◆ WORK TASK ◆
All of the data below should be copied exactly as it stands.

..............................

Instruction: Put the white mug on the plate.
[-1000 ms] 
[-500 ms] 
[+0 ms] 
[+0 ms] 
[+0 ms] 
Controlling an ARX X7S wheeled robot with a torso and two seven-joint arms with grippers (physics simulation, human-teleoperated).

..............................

◆ RESULT OF THIS TASK ◆
Instruction: Put the white mug on the plate.
[-1000 ms] 
[-500 ms] 
[+0 ms] 
[+0 ms] 
[+0 ms] 
Controlling an ARX X7S wheeled robot with a torso and two seven-joint arms with grippers (physics simulation, human-teleoperated).

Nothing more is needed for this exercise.